**Task details**
From the first line of the data through the line containing "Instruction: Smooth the", return each line exactly.

**Source material**

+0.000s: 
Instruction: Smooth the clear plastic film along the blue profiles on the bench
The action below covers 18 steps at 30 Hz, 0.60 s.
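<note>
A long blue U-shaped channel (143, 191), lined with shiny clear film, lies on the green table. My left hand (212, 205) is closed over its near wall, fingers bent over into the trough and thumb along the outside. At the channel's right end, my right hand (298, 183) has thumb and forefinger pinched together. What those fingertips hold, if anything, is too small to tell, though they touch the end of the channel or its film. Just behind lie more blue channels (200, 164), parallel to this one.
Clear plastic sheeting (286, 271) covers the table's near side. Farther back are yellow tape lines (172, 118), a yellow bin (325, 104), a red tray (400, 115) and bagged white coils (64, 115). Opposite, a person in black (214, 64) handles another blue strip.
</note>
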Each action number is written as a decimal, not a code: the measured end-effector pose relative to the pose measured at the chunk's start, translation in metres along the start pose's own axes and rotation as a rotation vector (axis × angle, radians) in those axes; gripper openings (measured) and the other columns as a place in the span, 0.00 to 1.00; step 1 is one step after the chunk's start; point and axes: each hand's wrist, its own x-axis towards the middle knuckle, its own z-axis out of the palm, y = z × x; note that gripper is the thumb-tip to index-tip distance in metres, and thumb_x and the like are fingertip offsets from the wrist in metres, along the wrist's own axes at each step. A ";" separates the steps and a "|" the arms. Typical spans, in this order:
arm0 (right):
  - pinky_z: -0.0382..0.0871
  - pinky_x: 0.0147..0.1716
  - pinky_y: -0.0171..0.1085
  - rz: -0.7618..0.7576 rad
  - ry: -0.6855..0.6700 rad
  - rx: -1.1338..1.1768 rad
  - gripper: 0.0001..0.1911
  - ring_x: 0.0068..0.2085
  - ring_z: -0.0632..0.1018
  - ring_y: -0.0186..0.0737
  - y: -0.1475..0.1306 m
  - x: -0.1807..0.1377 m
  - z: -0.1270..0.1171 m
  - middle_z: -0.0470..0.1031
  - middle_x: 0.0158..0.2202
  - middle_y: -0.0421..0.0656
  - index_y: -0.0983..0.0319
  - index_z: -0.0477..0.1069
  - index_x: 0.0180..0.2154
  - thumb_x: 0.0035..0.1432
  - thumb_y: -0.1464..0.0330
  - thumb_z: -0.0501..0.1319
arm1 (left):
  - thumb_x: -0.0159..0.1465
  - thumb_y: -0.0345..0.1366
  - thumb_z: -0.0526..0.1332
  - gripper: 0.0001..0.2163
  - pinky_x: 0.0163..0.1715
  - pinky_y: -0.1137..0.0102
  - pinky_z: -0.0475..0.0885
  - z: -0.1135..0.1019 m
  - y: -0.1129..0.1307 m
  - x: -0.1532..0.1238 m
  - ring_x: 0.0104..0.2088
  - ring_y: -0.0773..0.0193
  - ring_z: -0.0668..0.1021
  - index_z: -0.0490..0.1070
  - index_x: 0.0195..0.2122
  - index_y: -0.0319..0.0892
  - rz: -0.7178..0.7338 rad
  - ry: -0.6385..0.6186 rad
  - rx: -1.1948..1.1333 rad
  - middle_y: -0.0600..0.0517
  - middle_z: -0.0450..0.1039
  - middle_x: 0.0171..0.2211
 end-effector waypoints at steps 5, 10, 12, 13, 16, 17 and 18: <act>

**Output**
+0.000s: 
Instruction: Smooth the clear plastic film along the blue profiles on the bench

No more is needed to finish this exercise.